Hypophosphatemic rickets (HR) is a rare genetic disorder characterized by renal phosphate wasting. It is usually transmitted by X-linked inheritance. Autosomal dominant (ADHR) inheritance is relatively uncommon. Here, we report a case of ADHR presenting in 22-year-old female with normal pubertal growth and skeletal phenotype and a negative family history in first-degree relatives. We review the pathophysiology, diagnosis, and treatment of ADHR with emphasis on the clinical presentation in the late-onset form.

2. Case Report

A 22-year-old female was referred to our endocrine clinic with 2-year history of gradually progressive proximal muscle pain and weakness involving both upper and lower extremities. Her pediatrician had treated her with prednisone for a period of two months without any improvement. MRI of pelvis and thighs completed before her referral had shown linear hypointense foci in both proximal medial femoral necks and the right ischium consistent with insufficiency fractures. She had a normal childhood development and pubertal growth and at presentation had a height of 154cm and a body weight of 57.1kg. There was no reported family history of rickets, osteomalacia, or any other metabolic bone disease. Her menstrual history was unremarkable.
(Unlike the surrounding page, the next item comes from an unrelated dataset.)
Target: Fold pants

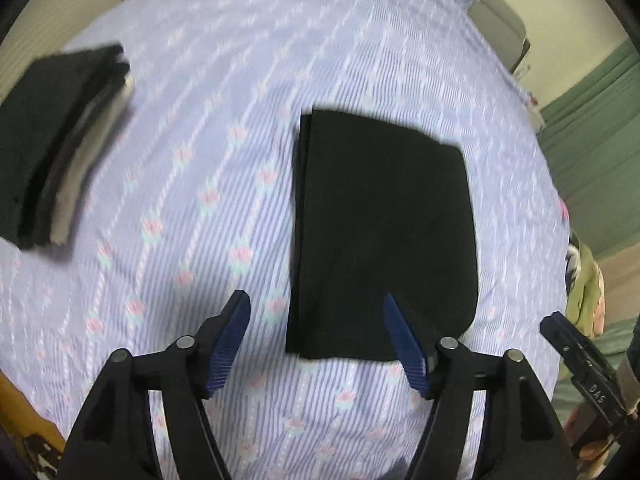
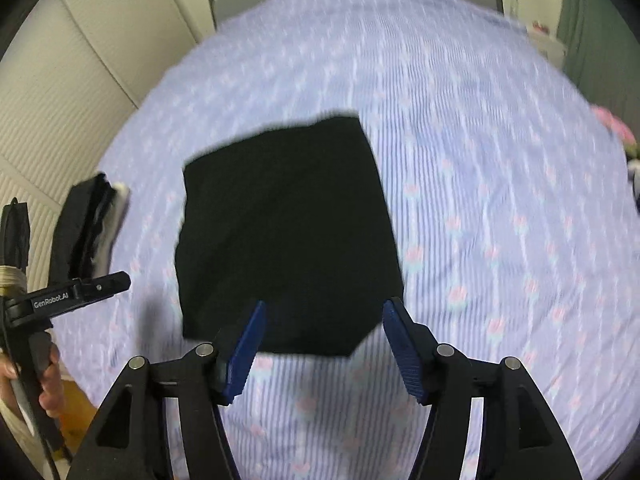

Past medical history was significant for a diagnosis of carnitine palmitoyl transferase 2 (CPT2) deficiency at the age of 14 which was diagnosed in the context of a work-up for diffuse muscle pain and weakness. At that time, she was evaluated in the Neurology clinic and was found to have low serum carnitine levels, elevated serum alanine, normal lactate, and low pyruvate levels. C16, C18:2, C18:1, and C18 levels were elevated suggesting carnitine palmitoyltransferase II deficiency. However, genetic testing was negative for the S113L variant. Results of other biochemical testing at that time were not available in her medical records. Her symptoms had reportedly completely resolved a few months after she was started on oral carnitine replacement therapy.

Physical exam did not show any apparent kyphosis or scoliosis of spine, vertebral tenderness, or hyperextensibility of joints. There were no lower extremity deformities. She had proximal muscle weakness with 4/5 strength in upper and 3/5 in the lower extremities. There was tenderness in the thighs. Her neurological exam was otherwise normal. She had a waddling gait.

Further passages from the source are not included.